A Jacques Siclier, qui l’interrogeait dans les colonnes du Monde, Scola expliquait : « On fait toujours à peu près le même film. J’ai toujours été préoccupé par une typologie de l’isolement, de la différence sociale. Je ne pars pas d’un sujet, mais d’une idée que je transpose dans le grotesque et l’humour, car je trouve que c’est une façon noble et tragique de représenter les problèmes contemporains. » Mais pour les besoins de ce film, Scola se départit tout à fait de son humour sardonique. Peut-être pour compenser, il réalise la même année avec son complice Dino Risi Les Nouveaux Monstres, version actualisée, plus vulgaire, plus érotique, plus méchante, des Monstres de 1963.

Désillusions de la gauche italienne

Son film suivant, La Terrasse, est lui tout d’amertume.
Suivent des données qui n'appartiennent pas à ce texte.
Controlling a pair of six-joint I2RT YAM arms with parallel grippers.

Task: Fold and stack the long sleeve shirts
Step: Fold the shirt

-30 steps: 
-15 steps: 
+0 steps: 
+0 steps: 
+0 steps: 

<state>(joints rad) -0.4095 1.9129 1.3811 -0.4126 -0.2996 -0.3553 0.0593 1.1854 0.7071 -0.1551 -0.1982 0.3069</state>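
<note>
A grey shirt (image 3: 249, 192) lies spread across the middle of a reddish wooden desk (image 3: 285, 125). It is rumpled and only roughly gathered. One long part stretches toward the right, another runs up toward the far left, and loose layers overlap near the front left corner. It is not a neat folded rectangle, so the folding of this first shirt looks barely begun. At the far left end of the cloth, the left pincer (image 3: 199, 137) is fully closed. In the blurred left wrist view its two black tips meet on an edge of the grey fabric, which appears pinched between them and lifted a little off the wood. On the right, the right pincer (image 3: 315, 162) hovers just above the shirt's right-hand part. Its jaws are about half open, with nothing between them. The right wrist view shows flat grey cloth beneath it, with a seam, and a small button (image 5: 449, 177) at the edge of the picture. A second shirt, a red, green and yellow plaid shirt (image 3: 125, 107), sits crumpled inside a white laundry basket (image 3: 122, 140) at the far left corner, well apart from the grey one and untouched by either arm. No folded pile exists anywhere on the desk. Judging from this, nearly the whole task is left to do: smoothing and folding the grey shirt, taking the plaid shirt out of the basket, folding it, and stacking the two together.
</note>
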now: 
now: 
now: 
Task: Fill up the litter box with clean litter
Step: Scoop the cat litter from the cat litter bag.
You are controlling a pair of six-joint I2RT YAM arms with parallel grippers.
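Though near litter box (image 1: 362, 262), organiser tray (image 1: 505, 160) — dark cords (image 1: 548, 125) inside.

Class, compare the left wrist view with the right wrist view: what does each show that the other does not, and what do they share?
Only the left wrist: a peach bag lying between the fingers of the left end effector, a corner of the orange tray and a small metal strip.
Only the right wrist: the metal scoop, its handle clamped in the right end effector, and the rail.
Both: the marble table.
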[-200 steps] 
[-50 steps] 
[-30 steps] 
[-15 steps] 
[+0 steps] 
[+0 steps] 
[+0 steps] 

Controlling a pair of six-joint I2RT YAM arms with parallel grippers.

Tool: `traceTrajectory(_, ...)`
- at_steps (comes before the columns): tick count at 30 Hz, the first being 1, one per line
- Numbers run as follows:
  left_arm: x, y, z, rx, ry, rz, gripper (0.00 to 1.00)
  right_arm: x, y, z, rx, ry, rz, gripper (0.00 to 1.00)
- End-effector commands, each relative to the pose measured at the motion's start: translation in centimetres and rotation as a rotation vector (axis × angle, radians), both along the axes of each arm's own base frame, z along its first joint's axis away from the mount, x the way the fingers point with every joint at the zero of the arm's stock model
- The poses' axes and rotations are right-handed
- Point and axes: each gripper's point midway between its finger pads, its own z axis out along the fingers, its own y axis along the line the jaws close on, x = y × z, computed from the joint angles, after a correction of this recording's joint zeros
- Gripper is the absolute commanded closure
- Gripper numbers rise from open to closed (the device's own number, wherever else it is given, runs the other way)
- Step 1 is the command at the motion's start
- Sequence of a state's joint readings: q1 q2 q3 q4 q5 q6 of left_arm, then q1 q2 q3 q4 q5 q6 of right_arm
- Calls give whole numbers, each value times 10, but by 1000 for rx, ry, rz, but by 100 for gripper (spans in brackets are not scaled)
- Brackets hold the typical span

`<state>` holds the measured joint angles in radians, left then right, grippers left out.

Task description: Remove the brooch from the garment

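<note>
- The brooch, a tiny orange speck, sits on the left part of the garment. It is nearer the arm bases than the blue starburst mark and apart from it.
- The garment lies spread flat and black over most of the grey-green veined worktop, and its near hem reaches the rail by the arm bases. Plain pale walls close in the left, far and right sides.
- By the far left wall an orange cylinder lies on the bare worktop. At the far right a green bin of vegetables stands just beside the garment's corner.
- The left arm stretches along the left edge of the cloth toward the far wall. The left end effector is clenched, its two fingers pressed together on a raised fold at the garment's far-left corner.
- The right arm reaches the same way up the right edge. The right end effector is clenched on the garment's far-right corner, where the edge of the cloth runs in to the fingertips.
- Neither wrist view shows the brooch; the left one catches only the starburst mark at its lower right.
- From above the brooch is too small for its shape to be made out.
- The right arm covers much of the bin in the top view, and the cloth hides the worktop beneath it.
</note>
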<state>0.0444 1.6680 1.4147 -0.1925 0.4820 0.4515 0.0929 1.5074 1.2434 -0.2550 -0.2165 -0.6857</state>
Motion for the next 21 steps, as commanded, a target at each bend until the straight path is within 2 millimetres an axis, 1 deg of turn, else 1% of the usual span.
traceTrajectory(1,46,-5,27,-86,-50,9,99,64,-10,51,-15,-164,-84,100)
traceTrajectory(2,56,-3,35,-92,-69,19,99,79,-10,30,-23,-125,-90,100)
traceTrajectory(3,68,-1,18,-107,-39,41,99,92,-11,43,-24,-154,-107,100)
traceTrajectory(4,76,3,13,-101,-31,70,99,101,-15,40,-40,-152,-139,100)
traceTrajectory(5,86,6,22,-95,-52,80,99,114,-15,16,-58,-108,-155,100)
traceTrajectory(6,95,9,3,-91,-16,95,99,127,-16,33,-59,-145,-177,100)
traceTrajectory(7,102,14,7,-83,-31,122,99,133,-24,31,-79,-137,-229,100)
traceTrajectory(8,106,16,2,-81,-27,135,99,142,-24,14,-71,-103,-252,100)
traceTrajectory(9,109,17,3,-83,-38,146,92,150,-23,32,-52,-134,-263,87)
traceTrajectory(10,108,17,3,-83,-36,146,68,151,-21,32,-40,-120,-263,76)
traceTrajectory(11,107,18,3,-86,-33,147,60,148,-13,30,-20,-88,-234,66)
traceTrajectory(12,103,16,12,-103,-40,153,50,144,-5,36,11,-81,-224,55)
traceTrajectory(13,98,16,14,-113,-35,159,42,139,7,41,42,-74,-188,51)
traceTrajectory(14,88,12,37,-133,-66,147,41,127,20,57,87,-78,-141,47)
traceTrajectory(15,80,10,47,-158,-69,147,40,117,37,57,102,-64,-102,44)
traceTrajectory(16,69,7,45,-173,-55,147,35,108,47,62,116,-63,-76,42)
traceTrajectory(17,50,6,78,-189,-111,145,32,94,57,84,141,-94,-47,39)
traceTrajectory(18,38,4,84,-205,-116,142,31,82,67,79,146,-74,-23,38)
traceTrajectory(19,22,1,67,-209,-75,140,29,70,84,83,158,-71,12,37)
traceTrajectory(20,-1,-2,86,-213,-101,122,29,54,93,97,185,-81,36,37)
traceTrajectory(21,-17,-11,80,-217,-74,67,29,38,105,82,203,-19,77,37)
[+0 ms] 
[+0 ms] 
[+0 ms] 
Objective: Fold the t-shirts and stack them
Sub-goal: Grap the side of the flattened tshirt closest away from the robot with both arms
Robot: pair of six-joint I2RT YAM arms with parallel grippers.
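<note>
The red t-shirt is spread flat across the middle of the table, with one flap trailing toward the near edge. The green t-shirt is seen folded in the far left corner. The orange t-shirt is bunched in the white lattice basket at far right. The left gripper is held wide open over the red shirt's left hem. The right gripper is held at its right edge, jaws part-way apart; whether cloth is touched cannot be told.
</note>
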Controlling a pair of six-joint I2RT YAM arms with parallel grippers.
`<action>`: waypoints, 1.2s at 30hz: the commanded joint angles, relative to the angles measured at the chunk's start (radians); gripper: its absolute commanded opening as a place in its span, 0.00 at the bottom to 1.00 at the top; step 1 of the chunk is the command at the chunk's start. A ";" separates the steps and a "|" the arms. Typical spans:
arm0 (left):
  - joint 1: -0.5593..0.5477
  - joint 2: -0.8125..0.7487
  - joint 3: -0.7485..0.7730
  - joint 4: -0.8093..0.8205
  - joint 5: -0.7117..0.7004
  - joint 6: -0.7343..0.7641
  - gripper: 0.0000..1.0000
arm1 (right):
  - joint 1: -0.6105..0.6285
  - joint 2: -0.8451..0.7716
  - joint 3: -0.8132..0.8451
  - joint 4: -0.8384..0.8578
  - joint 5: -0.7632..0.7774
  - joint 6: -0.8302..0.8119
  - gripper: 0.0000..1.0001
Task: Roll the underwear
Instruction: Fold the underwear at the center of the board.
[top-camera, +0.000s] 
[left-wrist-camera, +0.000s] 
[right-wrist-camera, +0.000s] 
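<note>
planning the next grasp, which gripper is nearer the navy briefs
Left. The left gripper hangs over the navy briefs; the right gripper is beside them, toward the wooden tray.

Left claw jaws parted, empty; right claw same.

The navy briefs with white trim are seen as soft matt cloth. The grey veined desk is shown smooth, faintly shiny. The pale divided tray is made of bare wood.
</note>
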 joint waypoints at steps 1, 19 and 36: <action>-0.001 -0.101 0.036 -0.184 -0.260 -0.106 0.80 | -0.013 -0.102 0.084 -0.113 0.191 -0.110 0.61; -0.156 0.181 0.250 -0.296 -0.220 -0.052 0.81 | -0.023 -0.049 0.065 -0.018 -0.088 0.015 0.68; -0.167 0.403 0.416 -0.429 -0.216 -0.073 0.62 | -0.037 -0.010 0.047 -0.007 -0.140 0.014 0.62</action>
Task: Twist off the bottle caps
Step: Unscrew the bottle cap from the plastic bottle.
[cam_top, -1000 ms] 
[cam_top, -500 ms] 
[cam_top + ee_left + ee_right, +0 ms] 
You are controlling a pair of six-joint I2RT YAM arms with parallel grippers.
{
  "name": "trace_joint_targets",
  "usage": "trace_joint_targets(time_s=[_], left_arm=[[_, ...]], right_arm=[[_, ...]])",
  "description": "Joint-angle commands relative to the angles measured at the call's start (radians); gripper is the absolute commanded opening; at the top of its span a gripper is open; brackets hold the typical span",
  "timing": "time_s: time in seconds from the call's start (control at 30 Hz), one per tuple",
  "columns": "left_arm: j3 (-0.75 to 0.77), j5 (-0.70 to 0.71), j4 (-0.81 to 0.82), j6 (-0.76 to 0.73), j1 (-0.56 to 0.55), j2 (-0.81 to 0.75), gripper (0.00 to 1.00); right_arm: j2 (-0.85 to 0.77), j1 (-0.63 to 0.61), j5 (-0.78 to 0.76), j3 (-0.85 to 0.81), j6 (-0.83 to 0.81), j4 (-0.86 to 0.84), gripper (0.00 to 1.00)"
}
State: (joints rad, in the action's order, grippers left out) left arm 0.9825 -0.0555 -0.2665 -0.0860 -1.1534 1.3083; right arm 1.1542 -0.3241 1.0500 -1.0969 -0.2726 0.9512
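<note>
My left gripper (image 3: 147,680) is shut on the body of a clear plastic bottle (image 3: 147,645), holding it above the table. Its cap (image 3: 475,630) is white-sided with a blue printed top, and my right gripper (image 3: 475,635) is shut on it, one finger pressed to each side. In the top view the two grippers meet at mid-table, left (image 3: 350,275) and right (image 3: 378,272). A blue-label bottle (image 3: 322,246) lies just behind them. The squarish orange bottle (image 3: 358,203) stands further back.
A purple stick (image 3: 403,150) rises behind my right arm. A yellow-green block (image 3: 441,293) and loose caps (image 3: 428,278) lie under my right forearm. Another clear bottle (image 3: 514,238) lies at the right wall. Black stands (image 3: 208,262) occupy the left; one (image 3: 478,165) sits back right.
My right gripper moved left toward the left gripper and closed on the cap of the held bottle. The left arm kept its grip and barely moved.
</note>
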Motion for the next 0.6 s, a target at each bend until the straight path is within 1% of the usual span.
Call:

A travers les mondanités d’intellectuels romains (Mastroianni, Tognazzi, Gassman, Trintignant, Reggiani), Scola fait le portrait des désillusions de la gauche italienne. Ettore Scola est alors au sommet de sa gloire, italienne et internationale. Il est régulièrement sélectionné en compétition au Festival de Cannes et collectionne les trophées. Mais Passion d’amour (1981) et La Nuit de Varennes (1982), comédie historique autour de la tentative de fuite de Louis XVI, ne rencontrent pas le même succès.

Il reste un triomphe à venir, celui du Bal (1983), adaptation virtuose et muette d’un spectacle du metteur en scène français Jean-Claude Penchenat, qui met en scène des couples évoluant sur la piste d’un établissement populaire. Le film rassemble presque un million de spectateurs en France et est nommé à l’Oscar. Suivront encore neuf longs-métrages de fiction qui n’égaleront pas leurs prédécesseurs. Même la réunion de Jack Lemmon et Marcello Mastroianni dans Macaroni (1985), même le retour à la fresque historico-intimiste avec La Famille (1987) ne convainquent pas tout à fait. Le dernier film de cette série, Gente di Roma, sorti en France en 2004, a pour toile de fond les manifestations contre Silvio Berlusconi. Alors qu’il avait annoncé sa retraite, Ettore Scola a donné un dernier film, un documentaire présenté à la Mostra de Venise en 2013 intitulé Qu’il est étrange de s’appeler Federico, dans lequel Scola évoquait son aîné, son ancien collègue de Marc’Aurelio, Fellini.